Mannschaft und Kiste. :p
Zu klären wäre im Zweifelsfall, ob die Verwaltung bedeutet, dass der Abwesende immer identisch mit dem Verwalter entscheidet oder da je nach Spieler variiert wird. Bei unserer Runde gibt es nämlich Spieler, die prinzipiell ähnlich denken und Spieler, die ganz anders strukturiert sind. Es gibt z.B. Spieler, die würden meine Takes oft nicht mitgehen, und andere, die häufig den Kopf schütteln über meine Würfel.

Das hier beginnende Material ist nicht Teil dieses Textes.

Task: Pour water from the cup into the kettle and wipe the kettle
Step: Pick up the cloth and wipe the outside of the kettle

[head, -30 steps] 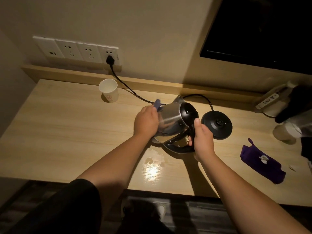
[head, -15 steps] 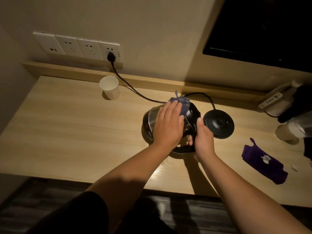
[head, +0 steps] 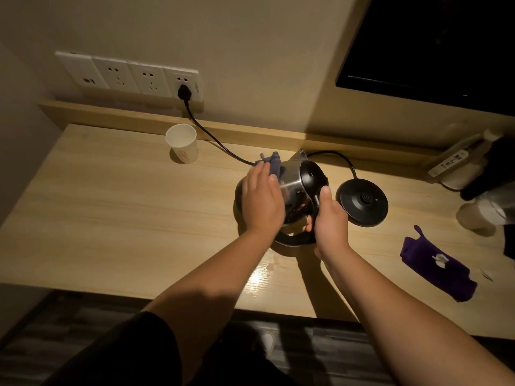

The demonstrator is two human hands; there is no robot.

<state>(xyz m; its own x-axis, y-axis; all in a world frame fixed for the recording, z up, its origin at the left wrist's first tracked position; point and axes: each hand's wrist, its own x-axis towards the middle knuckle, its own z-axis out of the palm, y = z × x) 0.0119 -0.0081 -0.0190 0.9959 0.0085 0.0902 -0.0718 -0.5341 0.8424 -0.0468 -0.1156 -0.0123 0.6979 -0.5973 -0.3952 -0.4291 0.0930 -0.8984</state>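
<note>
A steel kettle (head: 295,188) with a black lid and handle sits tilted on the wooden desk (head: 125,218), spout pointing to the far wall. My right hand (head: 330,218) grips its black handle. My left hand (head: 262,201) presses a small blue-purple cloth (head: 274,165) flat against the kettle's left side; most of the cloth is hidden under the palm. A white paper cup (head: 182,143) stands upright far left of the kettle, near the wall ledge.
The black kettle base (head: 362,203) lies right of the kettle, its cord (head: 217,140) running to a wall socket (head: 184,91). A purple cloth (head: 437,263) lies at the right. Bottles and dark items (head: 479,207) crowd the far right. Water drops (head: 270,266) shine near the desk's front edge.
My left hand slid with the cloth from the kettle's top back to its left side. The right hand kept its grip on the handle; the kettle tilted slightly.
</note>
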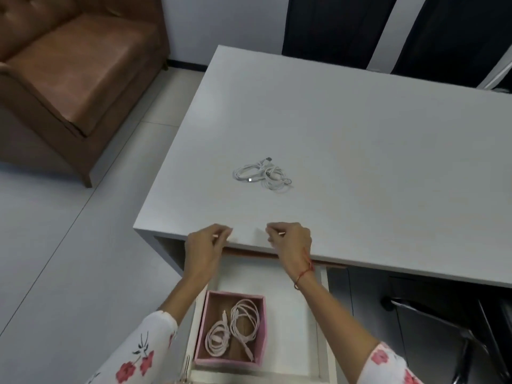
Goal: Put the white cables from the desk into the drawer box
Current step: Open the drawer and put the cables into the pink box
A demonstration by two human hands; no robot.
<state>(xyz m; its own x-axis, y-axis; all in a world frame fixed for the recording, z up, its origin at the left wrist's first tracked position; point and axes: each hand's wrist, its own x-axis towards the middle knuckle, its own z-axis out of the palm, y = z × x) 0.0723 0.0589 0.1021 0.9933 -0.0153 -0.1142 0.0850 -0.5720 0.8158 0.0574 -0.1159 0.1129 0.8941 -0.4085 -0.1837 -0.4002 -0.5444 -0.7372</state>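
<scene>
A tangle of white cables lies on the grey desk, a little beyond both hands. Below the desk's front edge an open white drawer holds a pink box with two coiled white cables inside. My left hand and my right hand hover side by side over the desk's front edge, above the drawer. The fingers of both are curled in, and I see nothing in either. A red thread is tied around my right wrist.
A brown leather sofa stands on the floor at the far left. Dark panels line the wall behind the desk. The metal frame of a black chair sits under the desk at the right.
</scene>
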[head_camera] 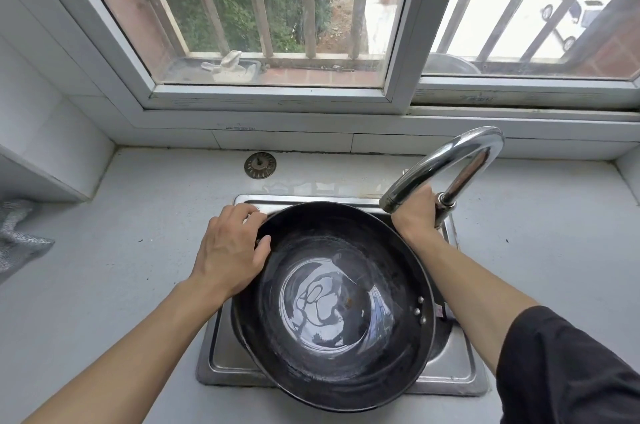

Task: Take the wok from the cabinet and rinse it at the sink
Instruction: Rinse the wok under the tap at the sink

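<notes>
No legible text anywhere. Two printed marks, both too small and blurred to read: a dark line of characters on the window frame [239, 128], well beyond the left hand's fingertips [247, 210], and a faint print on the sliding track [476, 98], up past the faucet [446, 160] that the right hand's fingers [420, 205] reach for. Wok [332, 306], sink rim [221, 361] and strainer plug [260, 165]: no visible branding or numbers.

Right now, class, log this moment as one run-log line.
black round metal wok: over steel sink, holds water | left hand: on wok rim | right hand: grips chrome faucet
</notes>
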Demonstrator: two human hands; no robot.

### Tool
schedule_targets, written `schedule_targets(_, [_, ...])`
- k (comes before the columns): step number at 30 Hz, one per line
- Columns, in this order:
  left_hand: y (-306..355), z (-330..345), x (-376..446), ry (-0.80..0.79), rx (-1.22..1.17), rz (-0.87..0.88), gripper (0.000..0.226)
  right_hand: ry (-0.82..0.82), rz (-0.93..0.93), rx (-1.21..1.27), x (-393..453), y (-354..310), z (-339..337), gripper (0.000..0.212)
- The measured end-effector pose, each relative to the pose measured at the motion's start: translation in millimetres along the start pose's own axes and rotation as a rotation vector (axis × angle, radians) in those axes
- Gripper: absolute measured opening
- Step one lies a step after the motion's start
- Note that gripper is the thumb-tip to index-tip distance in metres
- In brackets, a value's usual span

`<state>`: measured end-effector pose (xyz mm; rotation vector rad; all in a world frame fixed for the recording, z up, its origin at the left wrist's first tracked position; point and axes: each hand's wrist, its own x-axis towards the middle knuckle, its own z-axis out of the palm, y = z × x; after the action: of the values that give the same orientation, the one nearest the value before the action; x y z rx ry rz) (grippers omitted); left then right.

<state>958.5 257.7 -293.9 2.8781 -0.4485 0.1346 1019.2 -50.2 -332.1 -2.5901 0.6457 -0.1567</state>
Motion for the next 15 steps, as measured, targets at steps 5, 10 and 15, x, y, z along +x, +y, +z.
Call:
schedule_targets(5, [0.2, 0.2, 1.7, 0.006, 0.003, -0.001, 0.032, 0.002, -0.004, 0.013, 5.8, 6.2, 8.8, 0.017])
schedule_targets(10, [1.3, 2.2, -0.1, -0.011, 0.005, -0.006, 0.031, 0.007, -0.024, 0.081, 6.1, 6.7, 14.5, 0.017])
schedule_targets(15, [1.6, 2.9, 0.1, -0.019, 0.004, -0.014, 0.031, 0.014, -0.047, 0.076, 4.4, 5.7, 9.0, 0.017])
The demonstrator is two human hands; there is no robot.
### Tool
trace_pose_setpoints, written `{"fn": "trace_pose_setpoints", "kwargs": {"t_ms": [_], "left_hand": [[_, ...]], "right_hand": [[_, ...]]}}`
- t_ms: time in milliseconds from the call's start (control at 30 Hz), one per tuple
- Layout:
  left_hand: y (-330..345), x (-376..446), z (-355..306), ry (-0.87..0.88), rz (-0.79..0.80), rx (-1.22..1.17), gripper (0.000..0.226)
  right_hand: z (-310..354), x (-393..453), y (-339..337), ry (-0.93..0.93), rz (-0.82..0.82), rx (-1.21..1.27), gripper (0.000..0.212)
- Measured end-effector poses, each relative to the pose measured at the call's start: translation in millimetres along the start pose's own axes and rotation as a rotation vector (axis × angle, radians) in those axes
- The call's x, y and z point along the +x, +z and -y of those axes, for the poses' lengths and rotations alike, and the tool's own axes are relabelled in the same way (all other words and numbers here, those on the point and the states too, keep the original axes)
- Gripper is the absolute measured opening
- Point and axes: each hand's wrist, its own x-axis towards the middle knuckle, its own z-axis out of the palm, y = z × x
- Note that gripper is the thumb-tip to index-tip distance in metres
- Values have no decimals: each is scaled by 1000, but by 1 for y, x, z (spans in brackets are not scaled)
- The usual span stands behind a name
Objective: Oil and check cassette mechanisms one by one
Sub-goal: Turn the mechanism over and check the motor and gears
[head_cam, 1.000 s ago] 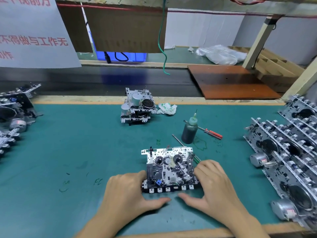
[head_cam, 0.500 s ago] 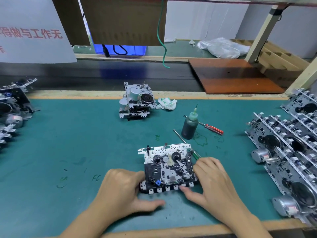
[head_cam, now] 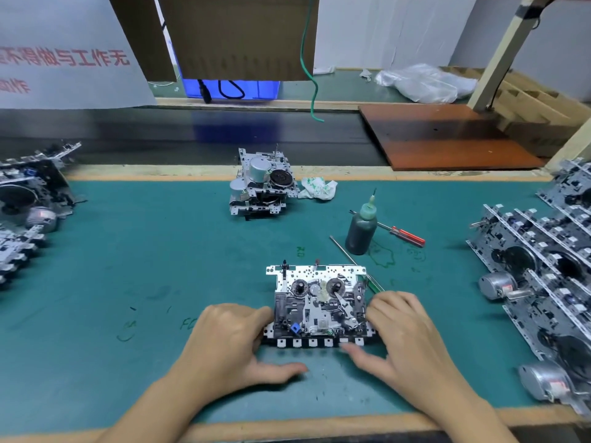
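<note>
Cassette mechanism point(head_cam: 318, 306) flat on the green desk point(head_cam: 160, 266) near its front edge, left hand point(head_cam: 236, 343) gripping its left side, right hand point(head_cam: 406, 334) gripping its right side, thumbs by the key row, oil bottle point(head_cam: 361, 230) upright just behind

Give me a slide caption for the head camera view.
Both hands hold a cassette mechanism on the green mat, oil bottle nearby.

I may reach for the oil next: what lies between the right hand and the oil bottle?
In the head view, between the right hand and the oil bottle lies a thin metal rod with a green end, on the mat.
</note>
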Motion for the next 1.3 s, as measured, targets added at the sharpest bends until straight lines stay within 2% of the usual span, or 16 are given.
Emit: {"fn": "trace_pose_setpoints", "kwargs": {"t_ms": [133, 300, 400, 533, 767, 933, 1067, 1200, 1300], "left_hand": [[5, 1, -4, -43, -76, 81, 52], [3, 1, -5, -36, -77, 66, 63], [5, 6, -13, -139, -103, 78, 70], [11, 9, -19, -247, -127, 58, 64], [3, 8, -8, -165, 7, -10, 72], [3, 5, -12, -48, -4, -57, 69], [4, 7, -14, -177, 14, -15, 65], [4, 6, -13, -208, 2, 2, 60], [7, 7, -17, -272, 1, 10, 62]], "right_hand": [[0, 1, -1, 6, -11, 67, 44], [0, 0, 0, 18, -24, 80, 43], [-1, 0, 1, 34, -29, 55, 45], [-2, 1, -2, 23, -20, 124, 44], [-1, 1, 1, -6, -82, 12, 48], [0, 0, 2, 38, -143, -53, 55], [-4, 0, 1, -31, -104, -17, 50], [-3, 0, 1, -52, -85, -52, 47], [-4, 2, -1, -52, -73, 35, 50]]}}
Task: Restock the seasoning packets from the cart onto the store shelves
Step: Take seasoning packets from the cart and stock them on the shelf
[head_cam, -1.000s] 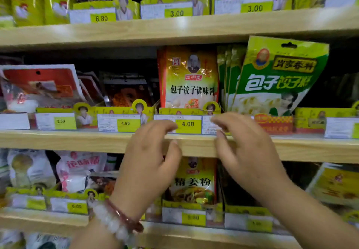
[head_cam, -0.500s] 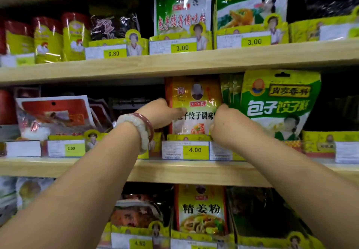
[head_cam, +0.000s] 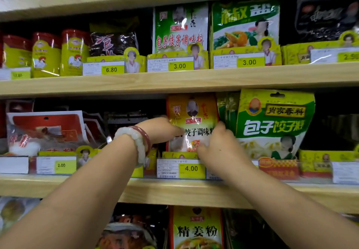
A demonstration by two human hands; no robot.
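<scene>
Both hands risen from shelf edge to orange seasoning packet (head_cam: pixel 192 124); left hand (head_cam: pixel 161 129) and right hand (head_cam: pixel 217 147) flank it, fingers gripping its sides; packet upright, long axis vertical.

We cannot see the fingertips of the left hand (head_cam: pixel 163 130); they slip behind the orange seasoning packet (head_cam: pixel 192 122), whose lower print the right hand (head_cam: pixel 217 147) covers. At the bottom edge the ginger powder packet (head_cam: pixel 197 229) is cut off, and the small print on the 4.00 price tag (head_cam: pixel 180 169) is unreadable.
</scene>
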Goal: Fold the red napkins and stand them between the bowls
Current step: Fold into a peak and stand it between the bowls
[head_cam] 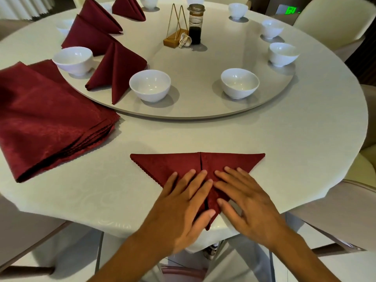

Da treffe ich für den Abwesenden schon mal andere Entscheidungen als ich sie für mich selbst treffe.
Da wir uns schon gut kennen, suche ich mir, wenn ich weg bin, den Spieler aus, der am ehesten so „cubt“ wie ich (z.B. Thomas :-)).
Sich den Captain als Vertreter auszusuchen, könnte problematisch werden (deshalb ist der Vertreter sinnvollerweise Teil des Teams), da der Captain ja manchmal Captain’s Takes macht um in die Box zu kommen.